- What to produce -
Copy the listing that follows, line for line, without a single difference.
------------------------------------------------
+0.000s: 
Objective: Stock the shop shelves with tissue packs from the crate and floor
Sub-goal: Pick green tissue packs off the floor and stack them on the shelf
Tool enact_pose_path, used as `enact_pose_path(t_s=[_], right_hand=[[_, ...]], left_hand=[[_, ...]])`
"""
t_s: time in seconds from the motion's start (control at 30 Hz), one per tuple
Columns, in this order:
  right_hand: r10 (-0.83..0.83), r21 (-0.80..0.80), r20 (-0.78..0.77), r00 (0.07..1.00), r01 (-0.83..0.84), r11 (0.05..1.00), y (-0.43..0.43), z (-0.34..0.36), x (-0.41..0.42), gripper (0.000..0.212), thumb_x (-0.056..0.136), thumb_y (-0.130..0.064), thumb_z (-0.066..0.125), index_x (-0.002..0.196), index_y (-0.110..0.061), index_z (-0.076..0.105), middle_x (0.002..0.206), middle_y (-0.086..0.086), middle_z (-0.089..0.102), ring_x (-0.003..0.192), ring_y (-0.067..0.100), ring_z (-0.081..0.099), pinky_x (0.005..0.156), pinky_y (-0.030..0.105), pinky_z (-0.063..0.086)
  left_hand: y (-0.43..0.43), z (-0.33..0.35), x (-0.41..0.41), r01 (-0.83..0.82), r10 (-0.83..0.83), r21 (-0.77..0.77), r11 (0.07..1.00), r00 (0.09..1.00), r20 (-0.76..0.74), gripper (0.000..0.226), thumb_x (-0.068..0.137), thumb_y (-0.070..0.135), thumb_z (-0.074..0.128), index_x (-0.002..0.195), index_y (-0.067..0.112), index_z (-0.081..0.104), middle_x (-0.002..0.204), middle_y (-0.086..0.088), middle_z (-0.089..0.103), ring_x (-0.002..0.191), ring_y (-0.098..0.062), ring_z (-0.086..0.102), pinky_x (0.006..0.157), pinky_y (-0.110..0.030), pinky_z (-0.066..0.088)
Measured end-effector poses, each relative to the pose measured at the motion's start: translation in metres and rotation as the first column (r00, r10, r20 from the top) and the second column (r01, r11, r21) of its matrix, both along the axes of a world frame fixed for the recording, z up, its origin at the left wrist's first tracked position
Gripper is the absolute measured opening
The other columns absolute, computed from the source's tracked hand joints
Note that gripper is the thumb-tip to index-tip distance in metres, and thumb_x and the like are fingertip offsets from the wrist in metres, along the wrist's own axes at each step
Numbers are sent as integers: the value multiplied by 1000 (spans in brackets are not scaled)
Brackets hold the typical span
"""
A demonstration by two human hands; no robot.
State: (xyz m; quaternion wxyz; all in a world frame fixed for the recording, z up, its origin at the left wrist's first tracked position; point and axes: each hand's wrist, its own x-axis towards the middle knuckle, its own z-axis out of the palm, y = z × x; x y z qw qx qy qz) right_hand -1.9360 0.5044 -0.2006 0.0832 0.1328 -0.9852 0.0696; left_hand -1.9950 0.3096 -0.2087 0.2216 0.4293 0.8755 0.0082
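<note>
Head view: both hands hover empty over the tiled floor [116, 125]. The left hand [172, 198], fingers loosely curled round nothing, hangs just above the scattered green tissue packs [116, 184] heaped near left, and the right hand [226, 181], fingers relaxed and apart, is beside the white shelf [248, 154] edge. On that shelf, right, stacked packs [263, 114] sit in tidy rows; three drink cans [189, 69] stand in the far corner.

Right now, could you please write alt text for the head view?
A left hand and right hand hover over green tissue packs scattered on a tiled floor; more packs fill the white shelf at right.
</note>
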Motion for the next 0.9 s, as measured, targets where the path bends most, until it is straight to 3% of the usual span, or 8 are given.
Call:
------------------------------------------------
- Exercise output -
+0.000s: 
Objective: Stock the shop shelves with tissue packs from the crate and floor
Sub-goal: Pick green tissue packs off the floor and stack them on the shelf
Tool enact_pose_path, used as `enact_pose_path(t_s=[_], right_hand=[[_, ...]], left_hand=[[_, ...]])`
"""
t_s: time in seconds from the motion's start (control at 30 Hz), one per tuple
Columns, in this order:
  right_hand: r10 (-0.83..0.83), r21 (-0.80..0.80), r20 (-0.78..0.77), r00 (0.07..1.00), r01 (-0.83..0.84), r11 (0.05..1.00), y (-0.43..0.43), z (-0.34..0.36), x (-0.41..0.42), gripper (0.000..0.212), thumb_x (-0.056..0.136), thumb_y (-0.130..0.064), thumb_z (-0.066..0.125), index_x (-0.002..0.196), index_y (-0.110..0.061), index_z (-0.076..0.105), middle_x (0.002..0.206), middle_y (-0.086..0.086), middle_z (-0.089..0.102), ring_x (-0.003..0.192), ring_y (-0.067..0.100), ring_z (-0.081..0.099), pinky_x (0.005..0.156), pinky_y (-0.030..0.105), pinky_z (-0.063..0.086)
  left_hand: y (-0.43..0.43), z (-0.33..0.35), x (-0.41..0.41), r01 (-0.83..0.82), r10 (-0.83..0.83), r21 (-0.77..0.77), r11 (0.07..1.00), r00 (0.09..1.00), r20 (-0.76..0.74), gripper (0.000..0.226), thumb_x (-0.068..0.137), thumb_y (-0.070..0.135), thumb_z (-0.074..0.128), index_x (-0.002..0.195), index_y (-0.067..0.112), index_z (-0.081..0.104), middle_x (-0.002..0.204), middle_y (-0.086..0.088), middle_z (-0.089..0.103), ring_x (-0.002..0.191), ring_y (-0.098..0.062), ring_z (-0.086..0.102), pinky_x (0.006..0.157), pinky_y (-0.110..0.030), pinky_z (-0.066..0.088)
Measured end-effector poses, each relative to the pose measured at the motion's start: translation in metres and rotation as the first column (r00, r10, r20 from the top) and the second column (r01, r11, r21) of its matrix, both along the axes of a world frame fixed for the recording, z up, its origin at the left wrist's first tracked position
Gripper is the absolute measured opening
The other columns absolute, computed from the source's tracked hand joints
Note that gripper is the thumb-tip to index-tip distance in metres, and thumb_x and the like are fingertip offsets from the wrist in metres, along the wrist's own axes at each step
Numbers are sent as integers: the value multiplied by 1000 (spans in brackets are not scaled)
Brackets hold the typical span
"""
A demonstration by two human hands; no robot.
State: (xyz m; quaternion wxyz; all in a world frame fixed for the recording, z up, its origin at the left wrist's first tracked position; point and axes: each hand's wrist, its own x-axis towards the middle knuckle, its own z-axis out of the palm, y = z × x; x y z qw qx qy qz) right_hand -1.9360 0.5044 -0.2006 0.0832 0.1328 -0.9852 0.0696; left_hand -1.9950 0.3096 -0.2087 0.2216 0.4293 0.8755 0.0082
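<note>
Head view: both hands hover empty over the tiled floor [116, 125]. The left hand [172, 198], fingers loosely curled round nothing, hangs just above the scattered green tissue packs [116, 184] heaped near left, and the right hand [226, 181], fingers relaxed and apart, is beside the white shelf [248, 154] edge. On that shelf, right, stacked packs [263, 114] sit in tidy rows; three drink cans [189, 69] stand in the far corner.

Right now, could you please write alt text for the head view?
A left hand and right hand hover over green tissue packs scattered on a tiled floor; more packs fill the white shelf at right.
</note>
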Motion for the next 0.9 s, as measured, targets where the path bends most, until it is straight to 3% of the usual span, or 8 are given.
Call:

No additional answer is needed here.